REQUIREMENT:
Taking the entries below, transcribe only the lines starting with the one with "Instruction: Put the" and going on through the one with "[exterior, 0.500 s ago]", exactly as written, without the pictures.

Saved entries:
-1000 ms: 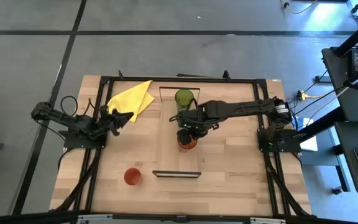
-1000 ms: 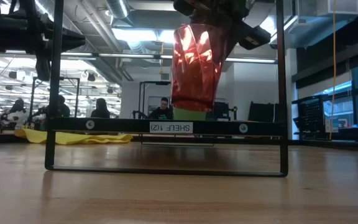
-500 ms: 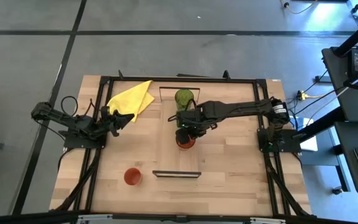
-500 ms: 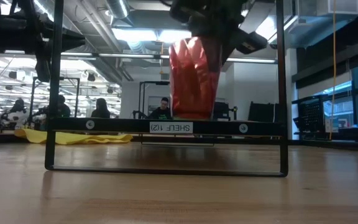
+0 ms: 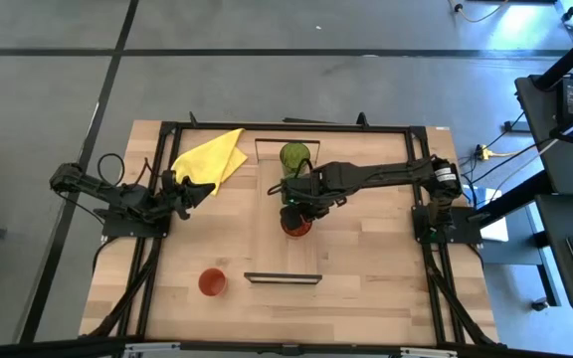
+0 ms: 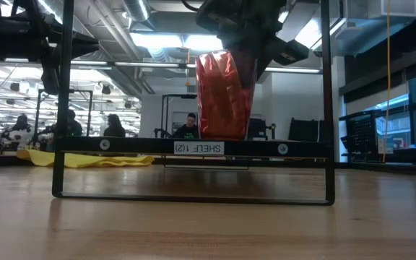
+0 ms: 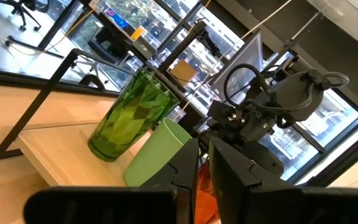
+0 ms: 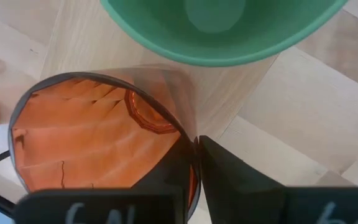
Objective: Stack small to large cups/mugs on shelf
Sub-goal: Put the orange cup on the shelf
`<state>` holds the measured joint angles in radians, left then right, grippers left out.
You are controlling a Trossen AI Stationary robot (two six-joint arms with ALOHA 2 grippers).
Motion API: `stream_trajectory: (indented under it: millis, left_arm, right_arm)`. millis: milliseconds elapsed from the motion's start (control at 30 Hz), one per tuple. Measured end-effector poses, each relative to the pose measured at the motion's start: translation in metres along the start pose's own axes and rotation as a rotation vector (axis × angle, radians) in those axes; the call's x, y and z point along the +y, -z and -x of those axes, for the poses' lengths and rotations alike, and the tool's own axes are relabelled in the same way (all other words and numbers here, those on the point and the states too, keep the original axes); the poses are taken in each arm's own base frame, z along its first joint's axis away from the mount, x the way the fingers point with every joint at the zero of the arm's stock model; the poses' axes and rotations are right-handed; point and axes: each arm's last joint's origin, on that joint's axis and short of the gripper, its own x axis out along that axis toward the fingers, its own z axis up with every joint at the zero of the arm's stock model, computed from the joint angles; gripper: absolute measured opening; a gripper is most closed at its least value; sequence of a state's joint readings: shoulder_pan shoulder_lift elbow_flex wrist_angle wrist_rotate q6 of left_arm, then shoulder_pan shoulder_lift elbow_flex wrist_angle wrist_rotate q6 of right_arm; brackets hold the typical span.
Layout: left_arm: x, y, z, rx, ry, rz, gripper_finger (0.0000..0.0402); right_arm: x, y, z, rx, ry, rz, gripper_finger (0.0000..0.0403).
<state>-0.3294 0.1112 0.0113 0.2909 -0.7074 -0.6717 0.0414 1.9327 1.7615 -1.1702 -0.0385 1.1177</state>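
The red-brown ribbed cup (image 5: 297,227) (image 6: 224,94) stands upright over the middle of the long shelf plank (image 5: 272,254) (image 6: 121,146). My right gripper (image 5: 301,206) (image 8: 196,155) is shut on it. Beyond it the bright green cup (image 8: 222,31) (image 7: 160,155) and the tall olive-green cup (image 5: 294,156) (image 7: 132,118) stand on their bases on the shelf. The small orange-red cup (image 5: 212,282) stands on the tabletop near the front left. My left gripper (image 5: 200,186) (image 7: 202,165) is shut and empty at the left, beside the yellow cloth (image 5: 212,156). My right gripper pinches the red-brown cup's rim (image 8: 188,134) on the side facing the bright green cup, with one finger inside the cup and one outside. The fingers come from above, pointing down. The cup is upright, its base (image 6: 222,136) down at the shelf's top surface.
Thin dark brackets close the shelf's near end (image 5: 284,279) and far end (image 5: 282,142). A black frame (image 5: 167,129) runs round the tabletop. Bare wood lies to the right of the shelf (image 5: 376,259). People sit in the room behind (image 6: 188,126).
My right gripper has gone down with the red-brown cup. The cup hung tilted above the shelf and now stands upright with its base down at the shelf's surface. The gripper has stayed shut on the rim.
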Motion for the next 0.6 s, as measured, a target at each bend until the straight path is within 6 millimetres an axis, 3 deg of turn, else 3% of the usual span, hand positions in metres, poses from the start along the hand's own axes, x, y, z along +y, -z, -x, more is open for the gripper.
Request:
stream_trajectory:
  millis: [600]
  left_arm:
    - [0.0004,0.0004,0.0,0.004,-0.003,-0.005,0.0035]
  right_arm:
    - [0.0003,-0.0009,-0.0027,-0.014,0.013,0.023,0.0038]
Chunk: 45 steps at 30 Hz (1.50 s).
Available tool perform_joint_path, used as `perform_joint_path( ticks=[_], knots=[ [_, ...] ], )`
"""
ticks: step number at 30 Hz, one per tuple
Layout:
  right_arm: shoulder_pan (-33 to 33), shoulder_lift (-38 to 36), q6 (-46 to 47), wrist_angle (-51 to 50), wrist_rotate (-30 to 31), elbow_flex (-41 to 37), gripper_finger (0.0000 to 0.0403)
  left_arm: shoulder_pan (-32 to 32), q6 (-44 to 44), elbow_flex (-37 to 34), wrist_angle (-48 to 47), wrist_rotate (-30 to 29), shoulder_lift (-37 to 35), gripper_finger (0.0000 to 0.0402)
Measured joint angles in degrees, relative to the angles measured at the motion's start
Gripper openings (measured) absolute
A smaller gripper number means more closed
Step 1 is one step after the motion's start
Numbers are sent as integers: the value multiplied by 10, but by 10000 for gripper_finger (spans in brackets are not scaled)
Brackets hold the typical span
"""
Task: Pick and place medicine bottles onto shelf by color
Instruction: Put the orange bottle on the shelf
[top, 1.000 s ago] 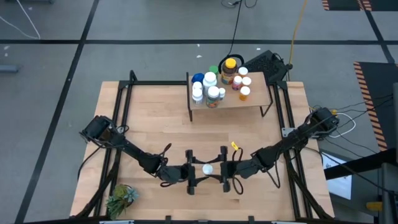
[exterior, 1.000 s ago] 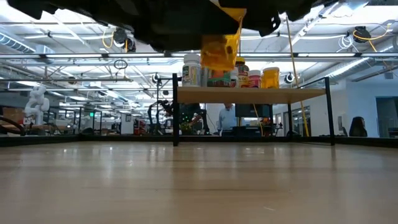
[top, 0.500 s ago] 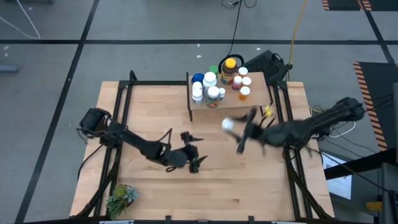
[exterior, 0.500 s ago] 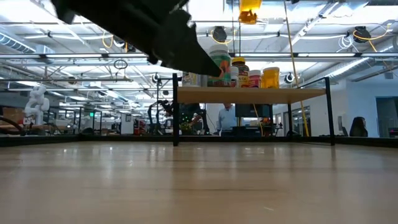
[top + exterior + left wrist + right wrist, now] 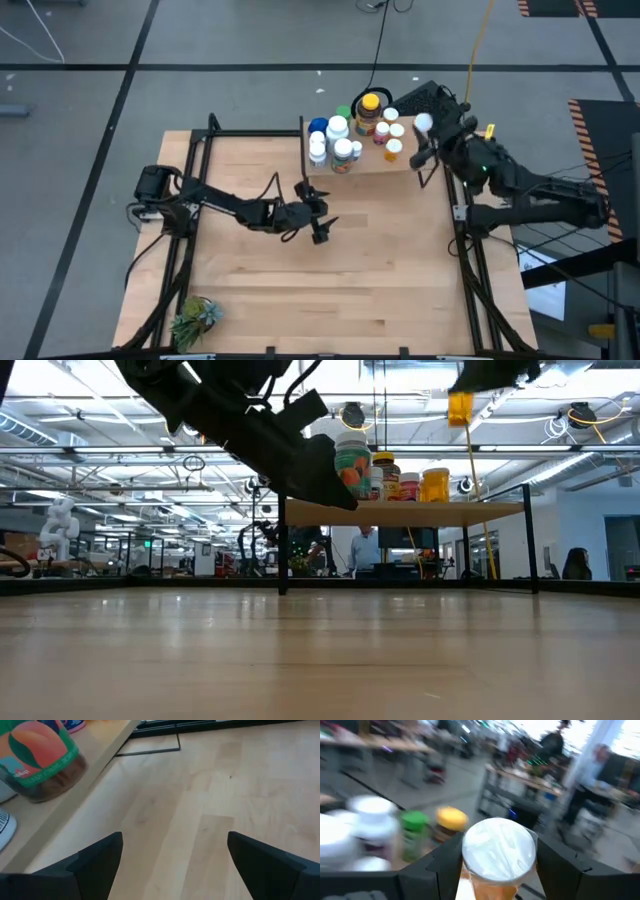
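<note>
My right hand (image 5: 424, 140) is closed around an orange bottle with a white cap (image 5: 498, 852), carried above the right end of the shelf (image 5: 365, 162). Next, I think, it lowers among the orange bottles (image 5: 393, 150) there. My left hand (image 5: 318, 218) hovers open over the worktop (image 5: 380, 260), holding nothing.

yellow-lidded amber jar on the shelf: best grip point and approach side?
Take the yellow-lidded amber jar around its lid or shoulder from straight above. It stands upright at the back of the shelf, with bottles crowding its front and sides, so a side approach would likely knock neighbours. The open left end effector is nearer.
</note>
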Motion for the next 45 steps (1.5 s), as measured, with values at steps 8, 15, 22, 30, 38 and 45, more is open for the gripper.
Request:
perform_joint_path(
  ticks=[8, 15, 22, 30, 38, 45],
  knots=[
    [-164, 19, 107, -40, -121, -27, 207, 6, -9, 0, 1, 0, 0, 363],
    [-246, 23, 139, 84, -192, -136, 207, 0, -17, 0, -2, 1, 0, 363],
    [-308, 24, 161, 122, -271, -192, 207, -1, -17, 0, -10, 2, 0, 363],
    [-323, 24, 173, 120, -321, -209, 208, 1, -17, 0, -16, 2, 0, 363],
    [-323, 24, 165, 117, -319, -209, 239, 1, -10, 0, -15, 1, 0, 363],
    [-323, 2, 150, 118, -344, -210, 285, -6, -7, 2, -55, -112, -31, 363]
  ],
)
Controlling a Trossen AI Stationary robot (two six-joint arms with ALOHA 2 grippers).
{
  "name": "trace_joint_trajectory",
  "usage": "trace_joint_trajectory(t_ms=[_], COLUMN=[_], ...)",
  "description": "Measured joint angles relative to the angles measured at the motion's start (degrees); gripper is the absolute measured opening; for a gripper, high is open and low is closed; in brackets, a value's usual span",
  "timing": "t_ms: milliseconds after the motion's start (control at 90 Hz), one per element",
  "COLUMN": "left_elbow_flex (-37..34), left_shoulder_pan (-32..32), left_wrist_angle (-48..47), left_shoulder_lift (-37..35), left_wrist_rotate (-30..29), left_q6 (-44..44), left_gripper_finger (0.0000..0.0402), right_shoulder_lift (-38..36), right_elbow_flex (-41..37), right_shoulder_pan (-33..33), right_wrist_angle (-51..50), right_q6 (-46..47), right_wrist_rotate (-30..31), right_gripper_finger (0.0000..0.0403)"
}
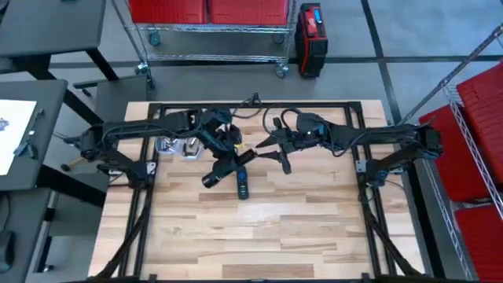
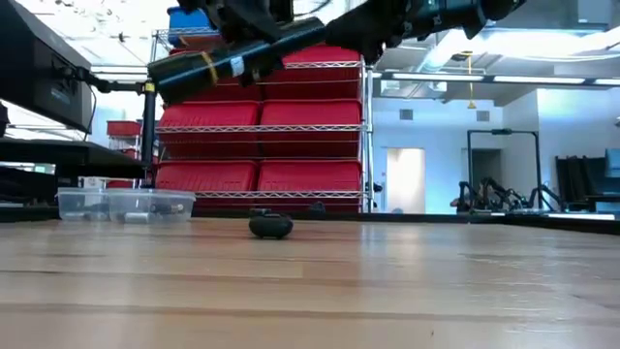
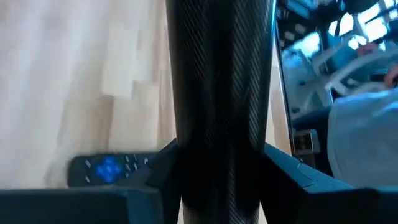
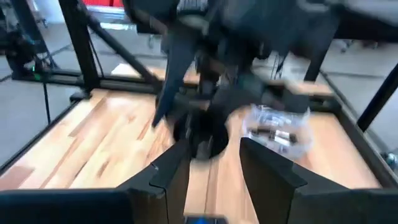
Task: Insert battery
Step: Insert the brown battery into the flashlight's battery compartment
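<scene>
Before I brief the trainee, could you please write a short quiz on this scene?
1. Fill in: the remote lies on the ___.
2. What does the left gripper hold? A) remote B) flashlight C) nothing
3. True or false: the flashlight lies on the table.
Key: 1 table; 2 B; 3 false, it is held up in the air.

Both arms reach inward above the table's middle, left pincer [image 1: 224,157] clamped shut, right pincer [image 1: 263,148] parted.
</scene>
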Motion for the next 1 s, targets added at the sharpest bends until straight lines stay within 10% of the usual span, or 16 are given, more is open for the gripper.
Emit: trace_joint_trajectory(t_ms=[689,1000], left_elbow_flex=[0.0,0.0], left_shoulder_pan=[0.1,0.1], left_wrist_angle=[3.7,3.6], left_shoulder_lift=[-0.1,-0.1], left_wrist_rotate=[2.6,3.1], left_q6=[-1.9,-1.9], left_gripper_finger=[0.0135,0.0135], right_shoulder_lift=[-0.2,-0.1], right_elbow_flex=[0.0,-0.1], right_shoulder_pan=[-0.1,-0.1], right_wrist_angle=[-1.5,-0.4], right_q6=[1.1,-1.3], right_wrist_rotate=[-3.0,-3.3], right_gripper_finger=[0.0131,0.0071])
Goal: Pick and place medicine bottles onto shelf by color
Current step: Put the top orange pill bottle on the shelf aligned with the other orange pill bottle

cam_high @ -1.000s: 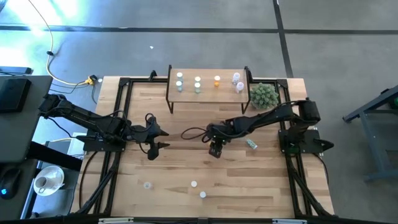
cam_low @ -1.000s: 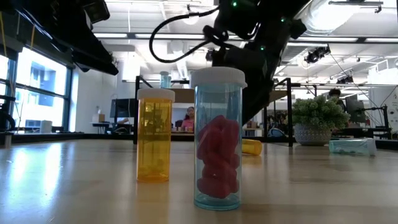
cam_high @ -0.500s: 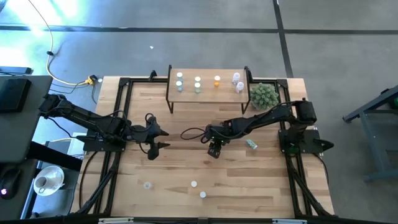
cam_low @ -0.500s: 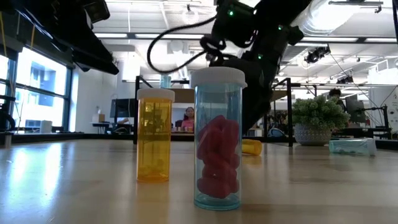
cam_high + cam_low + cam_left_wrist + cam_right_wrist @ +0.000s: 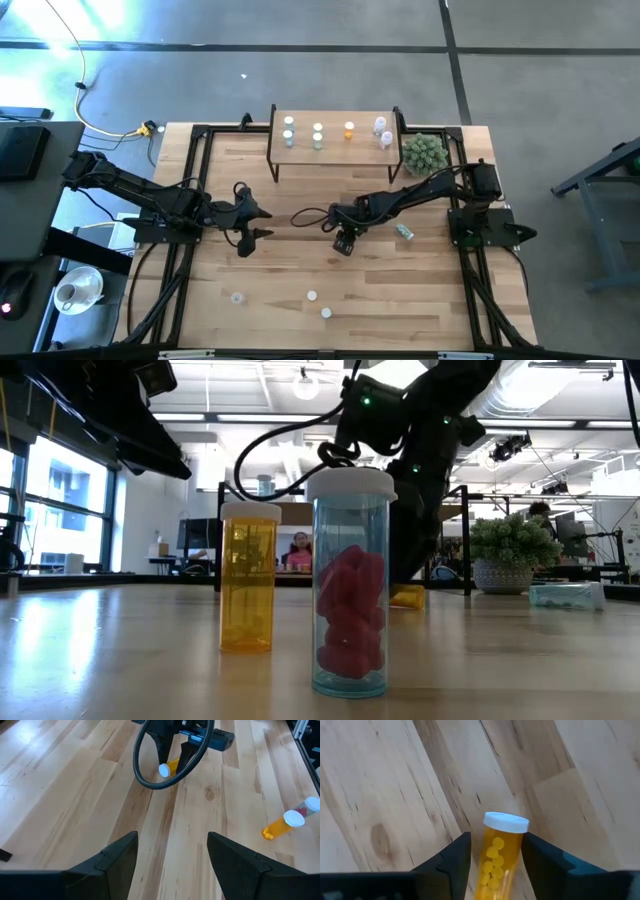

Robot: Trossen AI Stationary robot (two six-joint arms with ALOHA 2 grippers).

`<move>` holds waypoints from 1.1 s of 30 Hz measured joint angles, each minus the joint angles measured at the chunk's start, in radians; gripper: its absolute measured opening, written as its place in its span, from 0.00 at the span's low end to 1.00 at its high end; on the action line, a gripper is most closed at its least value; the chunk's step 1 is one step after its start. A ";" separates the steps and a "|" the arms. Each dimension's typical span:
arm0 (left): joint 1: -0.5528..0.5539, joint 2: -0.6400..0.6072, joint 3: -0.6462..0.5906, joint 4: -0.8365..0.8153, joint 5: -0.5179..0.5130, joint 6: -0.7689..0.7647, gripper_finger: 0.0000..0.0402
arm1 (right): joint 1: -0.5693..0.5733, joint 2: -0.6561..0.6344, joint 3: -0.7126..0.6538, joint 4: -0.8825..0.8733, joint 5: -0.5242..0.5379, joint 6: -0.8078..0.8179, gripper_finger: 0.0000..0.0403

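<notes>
The right tool (image 5: 343, 243) is reaching down at mid-bench, its fingers (image 5: 451, 861) straddling an orange pill bottle (image 5: 496, 854) that is lying on its side on the bench (image 5: 420, 290); the fingers are standing just beside its body, and whether they are pinching it cannot be told. The left tool (image 5: 252, 223) is hovering over the bench's left half with fingers (image 5: 110, 860) spread and nothing between them. The shelf (image 5: 335, 148) is standing at the far edge, carrying several capped bottles (image 5: 318, 133). Near the low camera, an upright orange bottle (image 5: 248, 576) and a clear-blue bottle with red pills (image 5: 350, 596) are standing side by side. A light blue bottle (image 5: 404, 231) is lying right of the right tool, and a green plant ball (image 5: 423, 152) is sitting beside the shelf.
</notes>
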 joint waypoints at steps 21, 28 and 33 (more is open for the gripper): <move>0.000 0.000 0.000 -0.001 0.003 0.000 0.57 | 0.001 -0.105 0.000 -0.004 -0.055 -0.099 0.22; 0.000 0.000 0.000 0.014 0.001 0.000 0.57 | 0.018 -0.263 0.000 0.046 -0.001 -0.157 0.21; 0.000 0.000 0.000 0.077 -0.007 0.031 0.57 | 0.045 -0.356 0.000 0.140 0.034 -0.229 0.21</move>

EXERCISE ANSWER:
Instruction: Put the orange bottle on the shelf
[top, 1.000 s ago] 
[exterior, 1.000 s ago] 
[top, 0.500 s ago] 
[exterior, 0.500 s ago] 

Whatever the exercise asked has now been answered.